Читать книгу The High Calling - Charles M. Sheldon - Страница 6
CHAPTER III
ОглавлениеPAUL DOUGLAS was trying to think of his own boyhood and his temptations as he faced his own son on that memorable afternoon. His anger at the boy had almost subsided. The feeling that remained was a feeling of grief and fear mingled at the anticipation of a failure on Walter's part to realise the grave nature of the crisis through which he was passing.
"I've been thinking over all this, Walter," Paul began slowly, "and I am willing you should remain here on certain conditions."
"Oh, father, I'll do anything," Walter began impulsively.
"Let me state them," his father went on gravely. "They may seem hard to you. But I'm older than you and have a right to expect obedience if the terms are just.
"In the first place I shall expect you to earn the amount you have incurred with your gambling and repay me. Is that fair?"
"Yes," Walter spoke, wincing at his father's use of the word. "I wish you would not say 'gambling' father. It was a friendly wager. It is the regular college custom."
"I do not care what you call it or what the custom is here," said Paul, his anger beginning to flame up. "The wager, the custom, the whatever you call it, is gambling. It is gambling as much as any custom at Monte Carlo or any of the gambling halls of Europe. The principle is the same always; it is the desire and the hope of getting something for nothing, a thing totally contrary to every divine law of life. Don't you see it, Walter? Do you think I would be so much disturbed about the matter if it were of little account?"
"No, I suppose not."
Paul looked at the boy with growing earnestness. It was not reassuring to consider the possibility of his boy growing up with blunted ideals, with feeble convictions and a faint sense of the eternal difference between sharp cut right and wrong. The most sorrowful experience in Paul Douglas's life might be coming to him at this time if he should find his own son lacking in the real essentials of moral earnestness.
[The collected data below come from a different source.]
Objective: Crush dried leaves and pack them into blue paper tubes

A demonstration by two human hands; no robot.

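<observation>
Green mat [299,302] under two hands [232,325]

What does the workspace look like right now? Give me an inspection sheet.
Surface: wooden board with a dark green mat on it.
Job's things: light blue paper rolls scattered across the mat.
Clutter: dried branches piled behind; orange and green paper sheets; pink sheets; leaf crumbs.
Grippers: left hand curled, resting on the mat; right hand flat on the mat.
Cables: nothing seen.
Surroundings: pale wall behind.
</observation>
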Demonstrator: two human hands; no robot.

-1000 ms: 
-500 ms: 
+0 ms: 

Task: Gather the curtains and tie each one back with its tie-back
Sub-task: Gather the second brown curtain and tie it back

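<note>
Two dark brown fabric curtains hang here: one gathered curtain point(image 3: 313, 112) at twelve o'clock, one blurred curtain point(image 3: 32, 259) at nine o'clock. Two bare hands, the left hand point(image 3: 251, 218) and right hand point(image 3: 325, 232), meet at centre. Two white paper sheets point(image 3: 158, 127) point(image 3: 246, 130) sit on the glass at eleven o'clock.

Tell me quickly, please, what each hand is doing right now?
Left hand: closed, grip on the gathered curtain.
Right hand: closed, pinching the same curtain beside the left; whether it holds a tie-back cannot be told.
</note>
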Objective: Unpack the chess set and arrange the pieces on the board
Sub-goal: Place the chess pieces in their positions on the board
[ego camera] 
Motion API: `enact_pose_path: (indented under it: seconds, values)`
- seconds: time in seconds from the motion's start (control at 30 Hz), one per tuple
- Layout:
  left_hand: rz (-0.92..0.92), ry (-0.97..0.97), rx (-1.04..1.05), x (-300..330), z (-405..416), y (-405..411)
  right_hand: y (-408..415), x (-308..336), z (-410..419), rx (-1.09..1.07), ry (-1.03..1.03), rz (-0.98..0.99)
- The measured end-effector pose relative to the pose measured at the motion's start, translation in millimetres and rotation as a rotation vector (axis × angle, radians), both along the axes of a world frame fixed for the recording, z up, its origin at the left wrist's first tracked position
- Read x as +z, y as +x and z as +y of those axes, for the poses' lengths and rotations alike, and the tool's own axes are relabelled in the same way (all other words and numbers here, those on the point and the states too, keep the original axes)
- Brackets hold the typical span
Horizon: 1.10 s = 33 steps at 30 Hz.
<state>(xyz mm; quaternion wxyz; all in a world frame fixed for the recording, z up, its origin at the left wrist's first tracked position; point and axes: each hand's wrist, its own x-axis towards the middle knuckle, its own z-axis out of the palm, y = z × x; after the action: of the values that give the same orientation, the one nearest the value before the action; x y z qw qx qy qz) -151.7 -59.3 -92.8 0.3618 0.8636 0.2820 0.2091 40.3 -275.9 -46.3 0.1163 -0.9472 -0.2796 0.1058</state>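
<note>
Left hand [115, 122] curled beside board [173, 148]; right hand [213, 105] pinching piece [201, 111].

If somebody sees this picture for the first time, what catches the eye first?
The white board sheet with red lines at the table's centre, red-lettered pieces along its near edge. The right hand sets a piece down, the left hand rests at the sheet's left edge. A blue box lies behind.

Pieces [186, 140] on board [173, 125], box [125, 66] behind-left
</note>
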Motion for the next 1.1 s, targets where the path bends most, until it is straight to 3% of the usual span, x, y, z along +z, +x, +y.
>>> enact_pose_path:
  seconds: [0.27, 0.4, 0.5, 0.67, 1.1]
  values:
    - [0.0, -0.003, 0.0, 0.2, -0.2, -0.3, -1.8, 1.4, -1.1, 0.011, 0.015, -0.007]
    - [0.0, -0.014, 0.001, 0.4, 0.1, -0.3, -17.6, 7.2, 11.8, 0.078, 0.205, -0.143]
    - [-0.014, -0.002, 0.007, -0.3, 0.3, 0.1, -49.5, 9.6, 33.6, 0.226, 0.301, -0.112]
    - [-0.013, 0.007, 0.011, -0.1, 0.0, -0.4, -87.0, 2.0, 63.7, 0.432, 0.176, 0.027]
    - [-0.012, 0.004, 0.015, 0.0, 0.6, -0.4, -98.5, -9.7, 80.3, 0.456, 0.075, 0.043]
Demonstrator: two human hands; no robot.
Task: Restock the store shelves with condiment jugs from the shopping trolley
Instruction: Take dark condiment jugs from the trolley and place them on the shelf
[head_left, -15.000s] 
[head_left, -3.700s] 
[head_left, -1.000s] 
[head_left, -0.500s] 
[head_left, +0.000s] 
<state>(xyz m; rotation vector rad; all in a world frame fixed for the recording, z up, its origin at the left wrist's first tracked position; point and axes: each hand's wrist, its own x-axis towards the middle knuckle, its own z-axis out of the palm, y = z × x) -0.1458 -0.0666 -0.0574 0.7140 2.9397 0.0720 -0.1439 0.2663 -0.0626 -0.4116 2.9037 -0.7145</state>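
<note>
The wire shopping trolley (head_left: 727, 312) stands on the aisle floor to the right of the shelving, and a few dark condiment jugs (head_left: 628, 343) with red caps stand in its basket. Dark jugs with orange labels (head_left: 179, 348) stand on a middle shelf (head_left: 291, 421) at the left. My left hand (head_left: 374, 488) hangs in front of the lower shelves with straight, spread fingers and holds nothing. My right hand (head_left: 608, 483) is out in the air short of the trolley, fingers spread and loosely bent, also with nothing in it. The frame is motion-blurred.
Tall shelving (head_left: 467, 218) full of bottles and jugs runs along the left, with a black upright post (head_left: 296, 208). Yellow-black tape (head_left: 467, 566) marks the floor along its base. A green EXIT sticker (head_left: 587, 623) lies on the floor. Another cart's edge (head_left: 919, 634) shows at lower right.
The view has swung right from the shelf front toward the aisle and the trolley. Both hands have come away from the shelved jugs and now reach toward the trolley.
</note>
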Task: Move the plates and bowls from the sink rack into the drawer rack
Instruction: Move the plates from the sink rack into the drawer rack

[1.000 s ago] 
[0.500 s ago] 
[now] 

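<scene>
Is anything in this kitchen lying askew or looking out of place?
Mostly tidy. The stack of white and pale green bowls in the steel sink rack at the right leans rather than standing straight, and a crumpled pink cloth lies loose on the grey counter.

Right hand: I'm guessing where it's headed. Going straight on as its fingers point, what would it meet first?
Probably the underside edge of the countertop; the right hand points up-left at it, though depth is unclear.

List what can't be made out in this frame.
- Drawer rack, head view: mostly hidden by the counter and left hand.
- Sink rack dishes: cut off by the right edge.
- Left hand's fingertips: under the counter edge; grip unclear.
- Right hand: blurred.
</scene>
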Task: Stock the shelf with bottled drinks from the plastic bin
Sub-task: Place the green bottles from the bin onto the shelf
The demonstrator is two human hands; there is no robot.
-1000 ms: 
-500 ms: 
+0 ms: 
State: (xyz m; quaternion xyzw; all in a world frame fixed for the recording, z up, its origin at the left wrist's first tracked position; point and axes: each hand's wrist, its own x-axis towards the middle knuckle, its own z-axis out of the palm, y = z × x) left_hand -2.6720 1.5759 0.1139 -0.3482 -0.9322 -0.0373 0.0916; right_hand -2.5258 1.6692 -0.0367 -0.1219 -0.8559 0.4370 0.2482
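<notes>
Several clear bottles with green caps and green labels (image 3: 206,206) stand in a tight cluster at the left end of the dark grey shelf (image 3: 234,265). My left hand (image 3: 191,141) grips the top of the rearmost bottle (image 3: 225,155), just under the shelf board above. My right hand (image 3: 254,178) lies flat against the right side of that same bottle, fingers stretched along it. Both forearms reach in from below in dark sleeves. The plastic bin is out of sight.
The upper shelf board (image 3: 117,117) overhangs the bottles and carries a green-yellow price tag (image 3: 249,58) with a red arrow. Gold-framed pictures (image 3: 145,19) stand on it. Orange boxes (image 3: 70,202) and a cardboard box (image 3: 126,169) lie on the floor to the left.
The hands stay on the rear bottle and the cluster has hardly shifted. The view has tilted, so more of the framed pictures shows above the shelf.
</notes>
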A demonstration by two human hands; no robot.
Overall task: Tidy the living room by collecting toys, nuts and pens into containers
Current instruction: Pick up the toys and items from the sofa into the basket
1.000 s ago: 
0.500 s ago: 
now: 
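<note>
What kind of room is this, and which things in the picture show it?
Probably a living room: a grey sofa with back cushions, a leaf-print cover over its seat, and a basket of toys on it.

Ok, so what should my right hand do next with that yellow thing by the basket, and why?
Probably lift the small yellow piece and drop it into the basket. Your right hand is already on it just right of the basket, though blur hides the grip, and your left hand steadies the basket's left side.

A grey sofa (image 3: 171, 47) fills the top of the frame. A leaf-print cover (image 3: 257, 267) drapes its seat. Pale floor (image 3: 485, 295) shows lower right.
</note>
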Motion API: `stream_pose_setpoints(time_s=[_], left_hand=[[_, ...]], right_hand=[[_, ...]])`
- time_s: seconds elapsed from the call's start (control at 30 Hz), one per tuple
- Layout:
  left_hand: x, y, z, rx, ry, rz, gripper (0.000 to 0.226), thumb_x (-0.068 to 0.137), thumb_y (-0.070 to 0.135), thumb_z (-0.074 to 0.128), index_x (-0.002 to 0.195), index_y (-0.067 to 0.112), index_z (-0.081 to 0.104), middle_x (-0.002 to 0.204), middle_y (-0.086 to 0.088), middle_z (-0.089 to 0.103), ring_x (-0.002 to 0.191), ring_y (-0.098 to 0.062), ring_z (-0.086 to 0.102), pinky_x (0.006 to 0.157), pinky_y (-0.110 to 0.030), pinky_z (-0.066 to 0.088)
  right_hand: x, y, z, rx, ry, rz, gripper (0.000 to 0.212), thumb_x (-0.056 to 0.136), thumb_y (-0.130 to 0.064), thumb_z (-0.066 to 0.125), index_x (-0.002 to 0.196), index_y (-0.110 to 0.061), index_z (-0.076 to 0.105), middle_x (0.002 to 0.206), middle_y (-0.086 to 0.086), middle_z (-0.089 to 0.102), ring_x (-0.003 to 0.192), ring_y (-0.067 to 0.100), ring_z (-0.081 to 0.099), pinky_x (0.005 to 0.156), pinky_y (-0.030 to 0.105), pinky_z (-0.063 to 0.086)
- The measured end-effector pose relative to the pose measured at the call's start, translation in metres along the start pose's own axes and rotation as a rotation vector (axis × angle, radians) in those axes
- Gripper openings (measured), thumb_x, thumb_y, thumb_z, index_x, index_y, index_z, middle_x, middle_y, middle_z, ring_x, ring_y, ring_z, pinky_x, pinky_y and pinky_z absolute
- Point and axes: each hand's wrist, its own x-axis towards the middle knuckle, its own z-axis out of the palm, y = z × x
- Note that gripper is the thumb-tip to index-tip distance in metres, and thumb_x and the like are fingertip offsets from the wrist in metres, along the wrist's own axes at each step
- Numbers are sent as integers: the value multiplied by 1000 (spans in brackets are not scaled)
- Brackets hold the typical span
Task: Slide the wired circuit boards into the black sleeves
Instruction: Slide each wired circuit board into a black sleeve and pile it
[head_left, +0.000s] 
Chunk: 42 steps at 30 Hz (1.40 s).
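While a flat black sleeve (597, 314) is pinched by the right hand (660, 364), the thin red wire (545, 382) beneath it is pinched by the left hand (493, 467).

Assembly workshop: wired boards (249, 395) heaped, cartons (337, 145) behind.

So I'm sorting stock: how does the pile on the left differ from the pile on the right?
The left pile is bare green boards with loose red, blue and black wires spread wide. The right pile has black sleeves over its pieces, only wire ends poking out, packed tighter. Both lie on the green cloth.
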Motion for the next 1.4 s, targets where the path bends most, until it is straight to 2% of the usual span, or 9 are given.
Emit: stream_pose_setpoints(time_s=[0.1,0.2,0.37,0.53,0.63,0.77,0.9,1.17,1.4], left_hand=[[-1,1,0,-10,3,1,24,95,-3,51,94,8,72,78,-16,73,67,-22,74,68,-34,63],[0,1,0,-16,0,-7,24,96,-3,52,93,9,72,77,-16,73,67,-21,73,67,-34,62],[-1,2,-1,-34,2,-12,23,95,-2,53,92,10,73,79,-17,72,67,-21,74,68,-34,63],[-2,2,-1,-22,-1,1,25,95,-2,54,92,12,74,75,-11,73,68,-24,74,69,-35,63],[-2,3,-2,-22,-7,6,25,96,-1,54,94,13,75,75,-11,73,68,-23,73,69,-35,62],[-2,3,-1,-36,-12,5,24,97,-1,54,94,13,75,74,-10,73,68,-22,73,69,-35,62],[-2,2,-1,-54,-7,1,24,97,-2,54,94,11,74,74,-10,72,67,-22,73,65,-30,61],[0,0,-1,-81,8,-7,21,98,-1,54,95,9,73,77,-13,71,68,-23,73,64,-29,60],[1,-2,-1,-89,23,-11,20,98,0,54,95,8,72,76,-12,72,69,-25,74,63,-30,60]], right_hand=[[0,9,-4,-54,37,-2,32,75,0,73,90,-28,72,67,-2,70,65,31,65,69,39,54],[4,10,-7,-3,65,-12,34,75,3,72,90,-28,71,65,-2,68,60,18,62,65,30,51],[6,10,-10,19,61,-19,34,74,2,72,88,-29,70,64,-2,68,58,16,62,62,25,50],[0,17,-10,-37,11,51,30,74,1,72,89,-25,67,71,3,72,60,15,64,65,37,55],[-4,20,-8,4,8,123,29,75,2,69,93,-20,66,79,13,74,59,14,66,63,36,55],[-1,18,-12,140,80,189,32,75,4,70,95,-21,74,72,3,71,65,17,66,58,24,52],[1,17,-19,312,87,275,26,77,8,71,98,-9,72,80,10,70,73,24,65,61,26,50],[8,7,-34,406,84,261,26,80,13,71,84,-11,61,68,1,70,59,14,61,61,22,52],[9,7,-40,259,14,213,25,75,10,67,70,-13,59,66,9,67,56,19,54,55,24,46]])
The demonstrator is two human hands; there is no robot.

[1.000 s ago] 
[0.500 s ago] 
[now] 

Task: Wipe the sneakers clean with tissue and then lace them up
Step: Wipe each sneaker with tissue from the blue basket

"Then," he went on, "another condition of your remaining here is that you promise me never to bet on anything again."
Walter interrupted eagerly, "You don't need to worry over that. I've learned my lesson. You don't think I feel especially drawn towards that sort of thing, do you?"
"I hope not," said Paul with a feeling of relief. There was a pause. Then Paul said as he picked up Esther's letter, "You will write mother. I'll leave it to you to tell her what you think you ought. But she is building great castles on your estate, my boy. Don't disappoint her, will you?"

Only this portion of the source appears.